COLLECTED DATA
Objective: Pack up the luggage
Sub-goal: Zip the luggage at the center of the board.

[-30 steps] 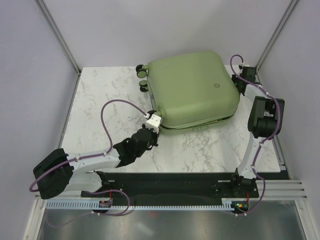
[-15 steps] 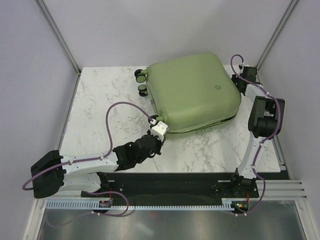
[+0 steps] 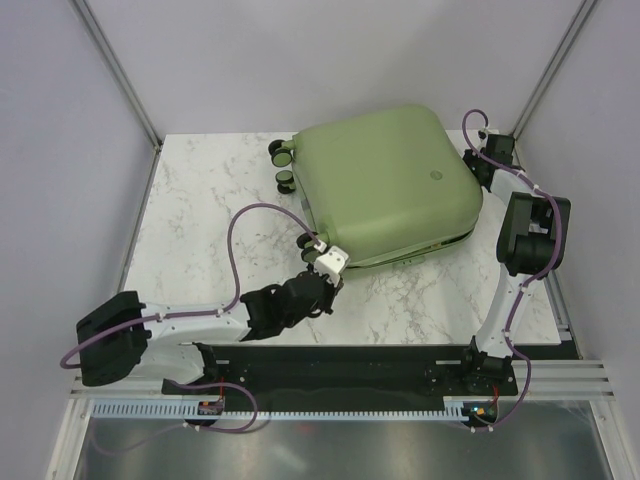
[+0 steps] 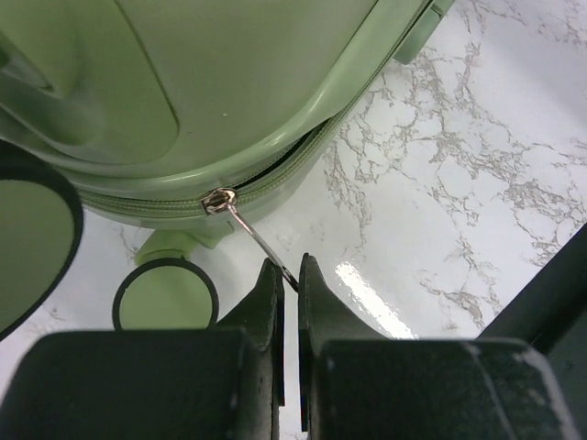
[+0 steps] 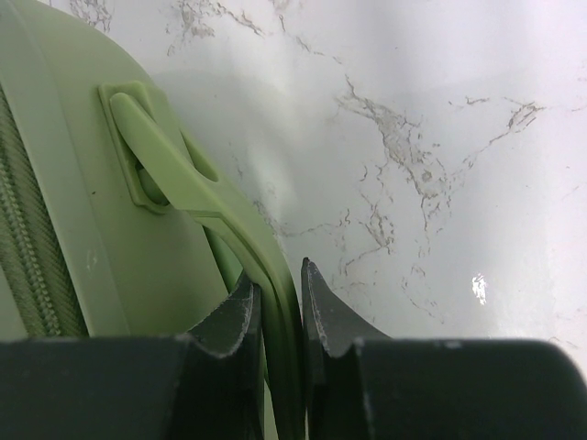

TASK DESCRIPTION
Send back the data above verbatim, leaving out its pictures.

EXERCISE SOLUTION
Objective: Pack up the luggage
Sub-goal: Zip the luggage at the center of the board.

[-30 steps] 
[-15 steps] 
[+0 steps] 
[+0 steps] 
[+0 steps] 

The output contains the complete answer to the exercise.